Em seu livro “Jardim de Infância para a Vida Toda”, o professor Mitchel Resnick propõe a construção de cenários significativos de aprendizagem com objetivo de provocar a imersão engajada dos estudantes. Nesse contexto, eles são estimulados a resolver desafios complexos e a tomar decisões por meio da colaboração; tudo isso dentro de um sistema de avaliação por competências, e não mais com certificações clássicas. 

Já John Dewey, desde o século passado, já propunha a união da teoria com a prática no ensino. Em uma das suas falas mais emblemáticas, ele diz: “Dê aos estudantes algo para fazer, não algo para aprender, a natureza do fazer demandará pensamento; a aprendizagem é uma resultante desse processo”.

Um exemplo exitoso de aprendizagem colaborativa, mediada por plataformas digitais, é a Summit Public Schools, uma rede de escolas públicas dos Estados Unidos. Uma das suas unidades, a Summit Tahoma, localizada na Califórnia, conseguiu superar a média nacional de aprovação no ensino superior, que é de 46%, fazendo com que 99% dos estudantes ascendessem ao ensino superior a partir do ensino médio que é feito lá.

Na Summit Tahoma, os estudantes resolvem diariamente problemas do mundo real e são estimulados a desenvolver habilidades de autodireção, colaboração e reflexão. Nas aulas de matemática, por exemplo, eles recebem uma playlist de problemas a serem resolvidos de forma colaborativa, mas também  através de estudos individuais.

Posteriormente, essa playlist de problemas gera um conjunto de dados que mostram a evolução da performance dos estudantes a partir de um mapeamento de competências e habilidades. Ao serem identificados os pontos de melhoria desses estudantes, eles são convidados a assistir uma aula específica.

 “É aula para quem precisa de aula. Todos trabalham, mas só vai para a aula, que na verdade é uma mentoria para resolução de problemas”, ressalta Luciano.

Iniciativas para um ensino híbrido inovador no Brasil

Desde o fechamento inicial das escolas no Brasil surgiram várias iniciativas com objetivo de promover esse rearranjo e, ao mesmo tempo, manter os estudantes engajados. Uma dessas iniciativas, precisamente do governo do Estado de São Paulo, é o “Guia do Ensino Hibrído”.

O documento apresenta esclarecimentos e sugestões para fortalecer a interação entre professores e estudantes durante o revezamento. Para facilitar a leitura, é apresentado um mini planejamento em formato de passo a passo:

  • 1º passo: definir o sequenciamento das aprendizagens (habilidades e competências) que deverão ser trabalhadas com todos os estudantes para cada período;
  • 2º passo: planejar como garantir essas aprendizagens para todos os estudantes naquele período;
  • 3º passo: organizar o cronograma de atividades do professor, com divisão clara do tempo que será destinado às atividades presenciais e remota;
  • 4º passo: alinhar as atividades com as aulas do Centro de Mídias da Educação de São Paulo (CMSP).

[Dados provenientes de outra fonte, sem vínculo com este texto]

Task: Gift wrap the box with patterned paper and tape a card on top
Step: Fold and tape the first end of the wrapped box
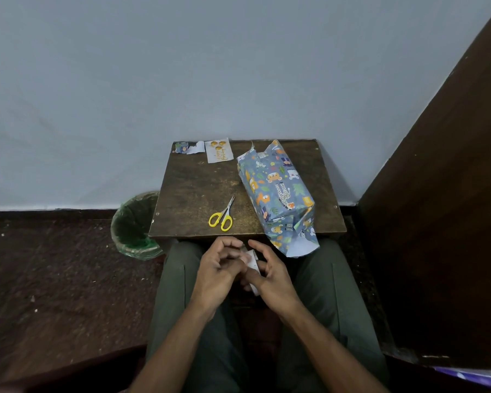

Quem também se propõe a aumentar o engajamento de alunos, bem como de educadores, é a Joy Street, empresa de tecnologias educacionais lúdicas fundada por Luciano. Uma das suas soluções, as Olimpíadas de Jogos Digitais e Educação (OJE), funciona como uma gincana virtual colaborativa, onde os alunos participam de torneios online com jogos.

“O OJE é um tipo de engajamento que nós geramos com “gamificação” e jogos digitais que tematizam as competências da BNCC. Inclusive fazendo a interação entre o trânsito na plataforma digital, porque nós lançamos desafios que só podem ser realizados através do estudo do livro didático na sala de aula”, explica Luciano.

Ele ainda afirma que esse tipo de diálogo, entre o físico e o digital, pode ser feito por qualquer escola, mesmo que não seja de forma híbrida. Para tal, é necessário a experiência de aprendizagem deve ser colocada como instrumento fundante do processo de escolarização dos estudantes.